As opposed to the current system where you work for somebody for a low nominal wage and simultaneously (and completely coincidentally) they "sell" you a car for one dollar. Which in either case will get you prosecuted for tax fraud.
> Anyone who can avoid paying taxes on their income in an income tax system can avoid paying taxes on it in a consumption tax system. (If you have an "unconditionally tax every transfer of money between two parties" system, it gets harder, but that has all kinds of downsides.)
This is not actually that hard. You make the amount of the consumption tax based on the market value of the purchased item rather than the amount you nominally paid for it, with a presumption that the amount you paid is the market value, which the IRS can easily rebut when you're claiming the market value of a yacht is $20.
> Sure, if you only ever sell shares that have lost value, you can avoid paying the (low) capital gains tax, at the expense of always losing money.
It's not actually losing money. You invest in a diverse portfolio of stocks, some go up, some go down, some stay the same. When you want to spend some money you sell the stocks that have underperformed rather than the stocks that have performed well, which (at the risk of selling low) is plausibly what you want to do anyway, and then you pay no taxes because you realized no gains.
Even if all your stocks went up and by the same amount, if you want to spend 1% of the total assets then you still only pay tax on 1% of the gains because the rest of the gains are still unrealized. So it's already effectively a consumption tax as long as you can avoid changing what you're invested in.

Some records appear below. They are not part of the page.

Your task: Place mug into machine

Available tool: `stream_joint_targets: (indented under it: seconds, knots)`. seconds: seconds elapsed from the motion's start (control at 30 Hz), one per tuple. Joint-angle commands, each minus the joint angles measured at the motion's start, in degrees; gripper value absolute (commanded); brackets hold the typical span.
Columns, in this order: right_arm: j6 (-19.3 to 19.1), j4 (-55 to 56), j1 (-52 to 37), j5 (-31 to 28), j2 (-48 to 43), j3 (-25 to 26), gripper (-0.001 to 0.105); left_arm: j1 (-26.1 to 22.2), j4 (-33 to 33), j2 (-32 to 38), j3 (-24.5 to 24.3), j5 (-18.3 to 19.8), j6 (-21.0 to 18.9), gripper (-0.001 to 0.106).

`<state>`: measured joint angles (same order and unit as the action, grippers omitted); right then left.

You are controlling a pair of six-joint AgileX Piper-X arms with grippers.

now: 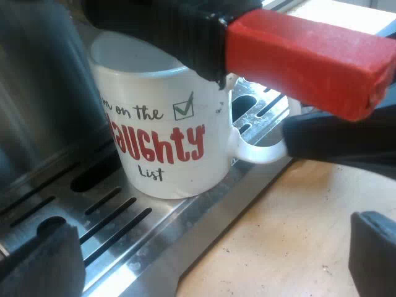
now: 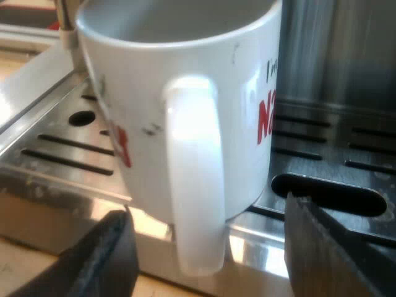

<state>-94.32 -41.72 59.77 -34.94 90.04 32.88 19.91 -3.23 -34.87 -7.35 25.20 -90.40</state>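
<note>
A white mug [image 1: 162,133] with red and black lettering stands on the machine's slotted metal drip tray [image 1: 117,219]. The holder's dark handle with its red end [image 1: 309,59] juts out just above the mug's rim. My left gripper [image 1: 204,272] is open, low over the tray's edge and short of the mug, with nothing between its fingers. My right gripper [image 2: 207,260] is open too, one finger on each side of the mug's white handle [image 2: 195,179] with gaps to both. From the left wrist, a dark finger [image 1: 340,136] of the right gripper sits at the mug's handle.
The machine's steel front wall [image 2: 334,55] rises right behind the mug. Past the drip tray's edge lies a light wooden tabletop [image 1: 284,241]. A thin metal tube [image 2: 62,21] stands beside the mug's rim.
</note>
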Motion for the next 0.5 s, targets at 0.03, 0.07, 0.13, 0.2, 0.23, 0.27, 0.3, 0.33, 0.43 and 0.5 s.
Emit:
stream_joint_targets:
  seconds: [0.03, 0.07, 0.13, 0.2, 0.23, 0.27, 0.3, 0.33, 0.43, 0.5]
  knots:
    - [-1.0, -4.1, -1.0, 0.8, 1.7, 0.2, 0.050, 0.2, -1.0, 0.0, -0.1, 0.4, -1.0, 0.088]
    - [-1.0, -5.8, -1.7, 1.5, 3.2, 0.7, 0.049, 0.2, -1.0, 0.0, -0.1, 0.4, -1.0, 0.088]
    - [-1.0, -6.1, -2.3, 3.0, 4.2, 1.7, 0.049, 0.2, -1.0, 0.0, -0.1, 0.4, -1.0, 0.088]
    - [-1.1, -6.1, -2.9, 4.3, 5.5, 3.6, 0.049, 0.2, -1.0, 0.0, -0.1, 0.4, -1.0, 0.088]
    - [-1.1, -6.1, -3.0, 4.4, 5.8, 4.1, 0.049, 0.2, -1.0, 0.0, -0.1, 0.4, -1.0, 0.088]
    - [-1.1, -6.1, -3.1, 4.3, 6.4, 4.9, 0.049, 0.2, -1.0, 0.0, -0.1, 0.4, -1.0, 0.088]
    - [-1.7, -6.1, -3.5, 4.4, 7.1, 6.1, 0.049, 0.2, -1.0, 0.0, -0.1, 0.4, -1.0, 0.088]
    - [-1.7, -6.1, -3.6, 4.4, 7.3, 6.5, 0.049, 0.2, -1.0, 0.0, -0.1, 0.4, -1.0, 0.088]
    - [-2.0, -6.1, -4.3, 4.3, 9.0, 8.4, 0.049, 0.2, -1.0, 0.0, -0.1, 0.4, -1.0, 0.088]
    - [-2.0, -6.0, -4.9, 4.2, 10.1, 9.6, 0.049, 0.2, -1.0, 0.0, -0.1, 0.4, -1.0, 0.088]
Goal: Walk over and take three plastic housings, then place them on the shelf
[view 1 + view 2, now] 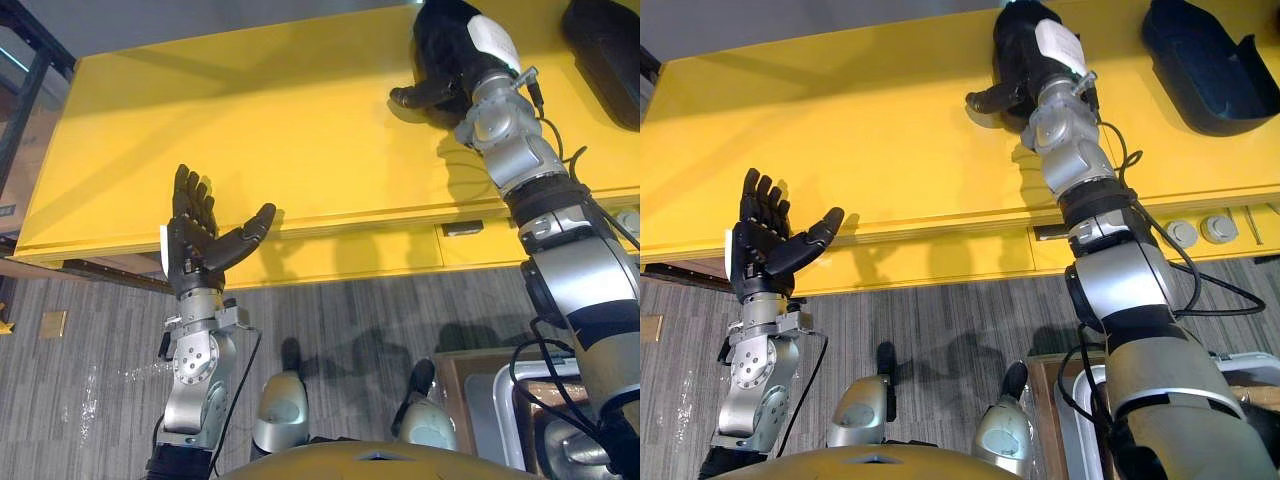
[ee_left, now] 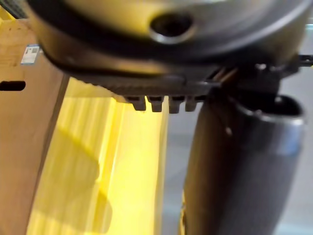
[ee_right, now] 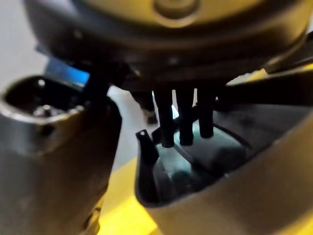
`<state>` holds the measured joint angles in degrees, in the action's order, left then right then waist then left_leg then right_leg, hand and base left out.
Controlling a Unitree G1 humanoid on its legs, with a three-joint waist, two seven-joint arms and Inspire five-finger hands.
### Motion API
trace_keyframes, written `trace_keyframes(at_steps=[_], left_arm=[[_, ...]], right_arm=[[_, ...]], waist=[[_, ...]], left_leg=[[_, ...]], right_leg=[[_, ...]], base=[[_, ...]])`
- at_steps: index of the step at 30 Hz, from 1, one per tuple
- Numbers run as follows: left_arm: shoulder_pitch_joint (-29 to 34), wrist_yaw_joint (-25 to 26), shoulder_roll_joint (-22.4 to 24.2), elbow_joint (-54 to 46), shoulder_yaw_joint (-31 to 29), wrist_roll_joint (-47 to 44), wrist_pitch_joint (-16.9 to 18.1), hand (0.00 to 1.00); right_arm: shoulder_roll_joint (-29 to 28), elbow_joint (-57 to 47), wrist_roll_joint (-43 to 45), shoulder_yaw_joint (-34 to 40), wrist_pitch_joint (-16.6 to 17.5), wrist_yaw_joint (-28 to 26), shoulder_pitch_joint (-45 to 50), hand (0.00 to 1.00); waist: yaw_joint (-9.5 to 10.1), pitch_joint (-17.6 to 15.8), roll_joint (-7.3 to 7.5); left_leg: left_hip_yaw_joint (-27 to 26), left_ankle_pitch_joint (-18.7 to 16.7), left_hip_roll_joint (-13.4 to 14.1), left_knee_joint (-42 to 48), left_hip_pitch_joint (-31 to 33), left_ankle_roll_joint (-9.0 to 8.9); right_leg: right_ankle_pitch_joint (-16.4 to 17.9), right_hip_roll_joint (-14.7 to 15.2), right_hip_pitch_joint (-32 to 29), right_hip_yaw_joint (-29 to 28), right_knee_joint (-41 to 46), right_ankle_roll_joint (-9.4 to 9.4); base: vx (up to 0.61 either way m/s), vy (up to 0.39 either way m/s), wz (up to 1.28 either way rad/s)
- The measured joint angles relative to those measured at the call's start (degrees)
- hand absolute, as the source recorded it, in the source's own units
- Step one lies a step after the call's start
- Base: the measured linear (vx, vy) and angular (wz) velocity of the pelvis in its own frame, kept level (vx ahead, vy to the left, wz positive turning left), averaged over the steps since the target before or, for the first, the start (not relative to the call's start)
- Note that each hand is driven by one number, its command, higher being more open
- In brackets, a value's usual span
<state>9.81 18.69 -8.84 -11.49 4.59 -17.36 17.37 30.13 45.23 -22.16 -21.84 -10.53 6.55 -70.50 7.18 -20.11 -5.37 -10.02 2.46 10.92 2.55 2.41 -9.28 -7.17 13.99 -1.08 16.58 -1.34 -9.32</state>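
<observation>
A long yellow shelf (image 1: pixel 250 130) spans the scene. My right hand (image 1: pixel 1025 50) reaches over its far edge, on top of a dark plastic housing (image 3: pixel 205 156) that rests on the yellow surface. In the right wrist view its fingers (image 3: pixel 186 117) run straight down into the housing's hollow, and the thumb (image 1: pixel 985 98) sticks out sideways, clear of it. A second dark housing (image 1: pixel 1205 70) lies on the shelf further right. My left hand (image 1: pixel 195 240) is raised at the shelf's front edge, palm up, fingers straight, holding nothing.
Two round knobs (image 1: pixel 1180 233) sit on the shelf's front face at the right. A brown box with a metal tray (image 1: pixel 500 410) stands on the grey floor at the lower right. A dark frame (image 1: pixel 30 80) borders the shelf's left end.
</observation>
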Motion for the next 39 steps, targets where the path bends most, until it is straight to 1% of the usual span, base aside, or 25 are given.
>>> trace_keyframes(at_steps=[2,5,7,8,10,12,13,15,16,18,21,22,24,26,27,28,29,31,32,33,34,35,37,38,39], left_arm=[[0.62,0.18,0.13,-0.07,-0.04,-0.02,0.01,1.00],[1.85,0.26,0.63,-0.33,-0.74,-0.04,-0.35,1.00],[1.93,0.25,1.16,-0.33,-0.57,-0.03,-0.96,1.00],[2.27,0.24,1.58,-0.16,-0.49,-0.07,-1.68,1.00],[2.74,-0.11,1.59,-0.12,0.35,-0.03,-2.51,1.00],[3.41,-0.58,1.59,-0.11,1.31,-0.02,-2.80,1.00],[3.22,-0.97,1.63,-0.10,1.48,-0.02,-2.97,1.00],[3.02,-2.03,1.59,-0.06,1.53,-0.02,-3.86,1.00],[3.09,-2.71,1.58,0.27,1.48,-0.02,-3.87,1.00],[3.08,-2.74,1.54,0.74,1.24,-0.02,-3.87,1.00],[3.09,-3.25,1.29,1.10,1.11,-0.02,-3.90,1.00],[3.08,-3.86,1.25,1.20,0.96,-0.01,-3.93,1.00],[3.04,-4.58,1.13,1.20,0.85,0.01,-4.05,1.00],[3.04,-5.23,1.09,1.20,0.57,0.05,-4.47,1.00],[3.05,-5.45,1.07,1.20,0.25,0.11,-4.76,1.00],[3.06,-5.55,0.94,1.19,-0.28,0.12,-4.87,1.00],[3.06,-5.60,0.91,1.19,-0.73,0.12,-4.87,1.00],[3.18,-5.67,0.72,1.16,-3.29,0.09,-4.86,1.00],[3.21,-5.68,0.57,1.10,-4.05,0.06,-4.85,1.00],[3.55,-5.75,0.31,0.58,-5.91,0.00,-4.82,1.00],[3.84,-5.77,0.23,0.11,-6.92,-0.01,-4.81,1.00],[4.09,-6.12,-0.19,-1.02,-9.43,-0.02,-4.76,1.00],[4.32,-6.35,-0.21,-2.90,-10.76,-0.03,-4.66,1.00],[4.28,-6.55,-0.25,-4.55,-11.28,-0.03,-4.48,1.00],[4.22,-6.72,-0.31,-5.16,-11.25,-0.02,-4.02,1.00]], right_arm=[[0.78,-5.62,0.00,0.03,-0.99,-0.18,0.93,1.00],[3.04,-17.21,0.02,0.05,-1.67,-1.13,2.67,1.00],[3.94,-19.86,0.06,0.12,-1.69,-1.14,3.33,1.00],[4.21,-22.95,0.10,0.98,-1.81,-1.15,5.01,1.00],[4.22,-25.22,0.50,1.15,-1.92,-1.16,6.18,1.00],[4.37,-28.01,2.01,1.16,-2.07,-1.17,7.23,1.00],[5.44,-29.15,3.14,1.16,-2.11,-1.18,7.44,1.00],[7.39,-30.54,3.62,1.17,-2.54,-1.17,7.51,1.00],[8.77,-31.71,5.45,1.62,-2.85,-1.14,8.02,1.00],[9.46,-32.91,5.82,2.61,-3.00,-1.06,9.29,1.00],[10.65,-34.76,8.26,4.10,-4.46,-1.26,11.77,1.00],[10.66,-35.46,11.99,5.20,-5.00,-1.57,13.21,1.00],[10.65,-36.39,15.80,7.03,-5.39,-2.42,16.04,1.00],[10.65,-36.72,18.30,9.21,-4.39,-2.60,20.20,1.00],[10.61,-36.75,21.15,11.24,-3.15,-2.23,23.80,1.00],[10.59,-36.76,23.12,13.56,-0.77,-2.16,27.70,1.00],[10.53,-36.84,23.17,14.81,0.76,-2.15,29.79,1.00],[9.82,-38.99,23.16,20.66,6.69,-2.10,39.11,1.00],[9.32,-40.34,23.19,22.59,8.13,-2.15,42.04,1.00],[7.44,-43.95,25.46,26.69,10.31,-2.67,47.56,1.00],[6.22,-45.73,26.78,28.39,11.31,-3.01,49.98,1.00],[2.58,-50.12,28.02,32.73,14.00,-3.89,56.92,1.00],[0.29,-51.99,26.56,34.88,15.56,-4.62,61.56,1.00],[-0.91,-52.51,22.43,35.64,16.61,-5.43,64.35,1.00],[-1.24,-52.75,20.26,35.85,17.02,-5.75,65.66,1.00]], waist=[[-0.11,0.14,-0.15],[-1.27,0.50,-0.18],[-1.40,0.60,-0.15],[-1.61,2.23,0.19],[-2.06,3.87,0.58],[-2.95,5.48,1.34],[-3.29,6.02,1.78],[-3.59,6.13,1.96],[-3.84,6.84,2.10],[-4.06,8.00,2.35],[-4.21,9.45,2.78],[-4.27,10.16,2.96],[-4.48,11.03,3.14],[-4.54,11.94,3.24],[-4.52,12.47,3.27],[-4.41,12.72,3.25],[-4.41,12.73,3.25],[-4.43,12.74,3.23],[-4.49,12.76,3.21],[-4.80,12.88,3.22],[-5.16,12.89,3.24],[-6.29,13.06,3.28],[-7.26,13.30,3.56],[-7.68,13.56,3.89],[-7.85,13.76,4.07]], left_leg=[[-0.74,0.01,-0.07,-0.56,-1.07,0.02],[-1.32,0.05,-0.40,-1.17,-2.19,0.07],[-1.48,0.07,-0.45,-1.64,-3.15,0.09],[-1.63,0.09,-0.52,-2.06,-3.35,0.09],[-1.88,0.11,-0.61,-2.59,-3.59,0.06],[-2.20,0.13,-0.65,-2.94,-4.00,0.03],[-2.28,0.13,-0.65,-2.97,-4.22,0.03],[-2.45,0.12,-0.66,-3.25,-5.34,0.02],[-2.79,0.14,-0.66,-3.73,-6.08,-0.01],[-2.93,0.12,-0.64,-3.78,-6.09,-0.05],[-3.82,0.01,-0.53,-4.02,-6.99,-0.21],[-3.96,-0.02,-0.50,-4.03,-7.07,-0.25],[-4.23,-0.02,-0.47,-4.04,-7.12,-0.26],[-4.44,-0.02,-0.46,-4.15,-7.16,-0.29],[-4.54,0.01,-0.46,-4.34,-7.20,-0.33],[-4.65,0.08,-0.47,-4.87,-7.45,-0.40],[-4.71,0.11,-0.47,-4.98,-7.55,-0.44],[-5.27,0.09,-0.46,-5.31,-7.85,-0.47],[-5.40,0.11,-0.45,-5.46,-7.93,-0.49],[-5.80,0.14,-0.44,-5.77,-7.99,-0.54],[-5.99,0.13,-0.43,-5.80,-7.98,-0.55],[-6.23,0.12,-0.43,-5.79,-8.11,-0.57],[-6.81,-0.05,-0.40,-5.86,-8.56,-0.71],[-7.47,-0.34,-0.37,-5.81,-8.93,-0.75],[-7.72,-0.51,-0.36,-5.71,-8.99,-0.81]], right_leg=[[-0.01,0.02,0.30,-0.66,-0.02,-0.02],[-0.25,0.24,1.05,-1.16,-0.63,-0.32],[-0.29,0.22,1.83,-1.16,-0.95,-0.32],[-0.33,0.21,2.04,-1.12,-1.39,-0.38],[-0.48,0.21,2.17,-1.17,-1.87,-0.47],[-0.48,0.21,2.26,-1.29,-1.88,-0.47],[-0.48,0.20,2.37,-1.32,-1.87,-0.48],[-0.48,0.19,3.32,-1.37,-1.87,-0.48],[-0.48,0.16,3.63,-1.48,-1.89,-0.48],[-0.48,0.13,3.56,-1.55,-1.90,-0.48],[-0.48,-0.02,3.62,-2.43,-1.88,-0.48],[-0.48,-0.05,3.62,-2.57,-1.88,-0.48],[-0.48,-0.08,3.46,-2.85,-1.87,-0.48],[-0.48,-0.10,3.28,-3.01,-1.84,-0.48],[-0.48,-0.12,3.19,-3.09,-1.84,-0.48],[-0.48,-0.17,3.15,-3.14,-1.84,-0.48],[-0.48,-0.19,3.15,-3.18,-1.85,-0.48],[-0.48,-0.28,2.92,-3.65,-1.86,-0.48],[-0.48,-0.31,2.81,-3.78,-1.86,-0.48],[-0.48,-0.38,2.44,-4.14,-1.86,-0.48],[-0.48,-0.40,2.31,-4.30,-1.86,-0.48],[-0.48,-0.40,2.26,-4.43,-1.85,-0.48],[-0.48,-0.45,2.28,-4.89,-1.84,-0.48],[-0.47,-0.52,2.25,-5.57,-1.85,-0.47],[-0.46,-0.53,2.17,-5.82,-1.86,-0.47]], base=[[0.01,0.002,-0.12],[0.01,0.008,-0.08],[0.00,0.003,-0.04],[0.00,0.000,0.00],[0.02,0.007,-0.04],[0.02,0.011,-0.05],[0.01,0.011,-0.05],[-0.02,0.009,-0.05],[-0.03,0.008,-0.05],[-0.02,0.009,-0.05],[-0.02,0.009,-0.13],[-0.03,0.008,-0.13],[-0.03,0.009,-0.07],[-0.02,0.009,-0.06],[-0.01,0.009,-0.03],[0.00,0.000,0.00],[0.00,0.010,-0.05],[0.00,0.011,-0.09],[0.01,0.009,-0.12],[0.01,0.007,-0.11],[0.02,0.008,-0.12],[0.02,0.007,-0.09],[0.01,0.007,-0.16],[-0.01,0.007,-0.22],[-0.02,0.007,-0.21]])
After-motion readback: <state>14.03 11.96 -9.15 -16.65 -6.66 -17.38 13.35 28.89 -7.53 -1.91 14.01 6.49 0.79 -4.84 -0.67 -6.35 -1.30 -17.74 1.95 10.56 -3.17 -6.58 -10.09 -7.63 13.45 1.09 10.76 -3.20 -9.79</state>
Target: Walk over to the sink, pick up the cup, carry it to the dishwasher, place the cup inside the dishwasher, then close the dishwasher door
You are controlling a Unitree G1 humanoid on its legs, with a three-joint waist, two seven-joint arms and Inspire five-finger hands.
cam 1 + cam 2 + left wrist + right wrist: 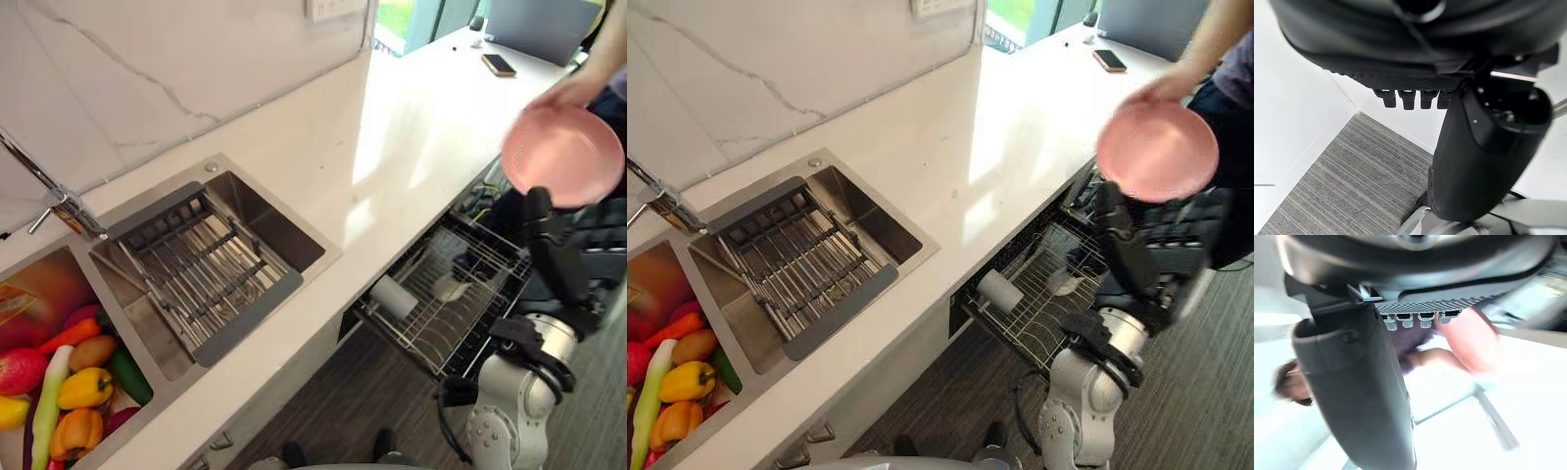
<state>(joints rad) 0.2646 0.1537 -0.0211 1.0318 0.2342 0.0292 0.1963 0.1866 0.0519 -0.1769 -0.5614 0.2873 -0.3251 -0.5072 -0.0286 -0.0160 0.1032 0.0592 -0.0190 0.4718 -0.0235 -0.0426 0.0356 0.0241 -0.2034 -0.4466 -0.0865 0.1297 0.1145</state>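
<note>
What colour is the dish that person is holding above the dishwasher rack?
Pink. The dish shows best in the left eye view.

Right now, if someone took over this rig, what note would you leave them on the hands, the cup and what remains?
Left hand: open, empty, over the floor.
Right hand: open, empty, raised by the pulled-out dishwasher rack, just below a pink dish held by a person's hand.
Cup: lies on its side in the rack, at the end nearer the sink.
Done: the cup is in the dishwasher.
Left: push the rack in and close the door. Probably wait until the person's dish is out of the way.
</note>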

Except that it's a consumption tax that taxes only the spending of interest (and earned income) but not principal, which seems to be to the benefit of people with more wealth.
With that said, the FairTax is bad for other reasons -- by concentrating all your taxation on something that's relatively easy to hide, you massively increase regulatory and compliance costs. Imagine the blooming industry in recharacterizing consumption purchases as investment purchases! (For the rich, "sufficiently advanced investment is indistinguishable from consumption".)